@ToriGlass I’ve never really told this story in public before, but here goes...
THREAD: The year was 2005. I had graduated from Bible College and was living on campus as a carpet cleaner since I couldn’t get a job as a church intern.
@ToriGlass I felt like garbage, since it was super-clear to me you had to be in “the ministry” in order to be used by God. But no one wanted me. I figured God didn’t want me either.
Every evening after work I would be in the prayer chapel pleading for God to change me.
@ToriGlass I would be sobbing so hard that snot would pour out of my nose.
I couldn’t stop “lusting.”
I read about the “victorious Christian life” (Keswick Convention sanctification that teaches instant freedom from life-altering sin) and thought that would deliver me.
@ToriGlass Watchman Nee, Andrew Murray, AW Tozer, FB Meyer—author after author taught that “surrender” freed you. I tried and I failed, which led to more praying and sobbing and research.
It got to the point I had a knife to my wrist in the prayer chapel.
@ToriGlass I believed if God wasn’t going to be glorified by me then I didn’t want to live. I had just turned 21.
I didn’t attempt suicide. But I did go to a staff member later and ask for prayer. The police were called instead. I was handcuffed and taken to a mental hospital in So.

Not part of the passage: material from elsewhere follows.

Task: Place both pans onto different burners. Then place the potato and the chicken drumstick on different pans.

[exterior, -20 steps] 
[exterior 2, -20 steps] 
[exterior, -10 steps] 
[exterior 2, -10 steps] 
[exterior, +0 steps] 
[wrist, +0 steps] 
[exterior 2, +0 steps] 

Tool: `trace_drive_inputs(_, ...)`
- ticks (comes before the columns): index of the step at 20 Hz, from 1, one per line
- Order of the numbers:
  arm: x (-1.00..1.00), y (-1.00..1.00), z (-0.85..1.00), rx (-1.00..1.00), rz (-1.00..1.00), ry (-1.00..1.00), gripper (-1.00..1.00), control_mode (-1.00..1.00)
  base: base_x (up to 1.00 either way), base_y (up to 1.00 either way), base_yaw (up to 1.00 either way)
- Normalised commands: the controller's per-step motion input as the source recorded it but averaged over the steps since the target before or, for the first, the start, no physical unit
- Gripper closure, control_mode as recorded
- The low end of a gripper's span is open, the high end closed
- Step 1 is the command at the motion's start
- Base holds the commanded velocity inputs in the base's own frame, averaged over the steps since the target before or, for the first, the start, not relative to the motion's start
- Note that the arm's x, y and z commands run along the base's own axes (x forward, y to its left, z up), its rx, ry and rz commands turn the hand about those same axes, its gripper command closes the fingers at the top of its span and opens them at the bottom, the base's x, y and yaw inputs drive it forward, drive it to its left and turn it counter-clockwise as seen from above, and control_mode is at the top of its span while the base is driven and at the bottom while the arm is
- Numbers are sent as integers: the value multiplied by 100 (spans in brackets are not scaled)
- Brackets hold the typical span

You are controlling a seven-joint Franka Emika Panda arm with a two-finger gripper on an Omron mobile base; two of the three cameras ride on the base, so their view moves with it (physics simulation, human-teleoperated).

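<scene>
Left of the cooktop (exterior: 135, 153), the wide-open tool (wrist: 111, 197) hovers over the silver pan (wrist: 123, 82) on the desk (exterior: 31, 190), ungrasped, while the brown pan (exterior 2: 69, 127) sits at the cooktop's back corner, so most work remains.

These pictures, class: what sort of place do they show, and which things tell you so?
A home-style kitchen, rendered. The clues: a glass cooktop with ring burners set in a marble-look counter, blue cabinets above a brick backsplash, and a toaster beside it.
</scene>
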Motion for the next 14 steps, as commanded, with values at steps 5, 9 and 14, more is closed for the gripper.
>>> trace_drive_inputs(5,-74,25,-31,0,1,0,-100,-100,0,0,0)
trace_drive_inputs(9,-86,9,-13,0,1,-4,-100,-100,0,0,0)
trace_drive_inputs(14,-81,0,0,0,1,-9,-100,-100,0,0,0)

Calif.
@ToriGlass As Katrina slammed into New Orleans, I was sleeping on the floor of a hospital, waiting nearly a week before I was able to talk to a doctor.
I was there for a total of two weeks before being released. “You aren’t crazy. You just need someone to talk to,” they told me.
@ToriGlass I was driven back to campus, shocking everyone there. “You’re a liability,” the Bible college leadership told me, “and you need to leave. You have six hours to pack up your possessions and vacate the premises.”
I was actually banned from that Bible College for ten years.
@ToriGlass I lived in my car because I had nowhere else to go. I lost everything. I went from CA, to CO, to ID begging pastors and churches for help and discipleship bc I wanted the “victorious Christian life.” Instead, I got biblical counseling. One Boise church excommunicated me entirely.
@ToriGlass Fast-forward to today. A lot more happened—spiritual abuse, getting kicked out from two other churches, a cult, another excommunication. I’m mostly numb and my spiritual life hangs by a thread. I can’t talk about my struggles because of the shame.
@ToriGlass I have never dated because (pastors have told me) my struggle is not a good to bring into a relationship. I may have internalized that message; I’m unable to fathom someone caring about me. Moreover, I find it nearly impossible to go to church again, though I try off and on.
@ToriGlass Mostly, I feel abandoned by God, who didn’t change me, didn’t comfort me, and didn’t help me when I needed it the most. I live perpetually in Psalm 13, never able to progress.
@ToriGlass My twenties are gone, and now I’m dedicated to helping abuse victims.
I’ve given up on ever finding a resolution to the events that brought me here, knowing there’s nothing that can make the past right. I’m just... here.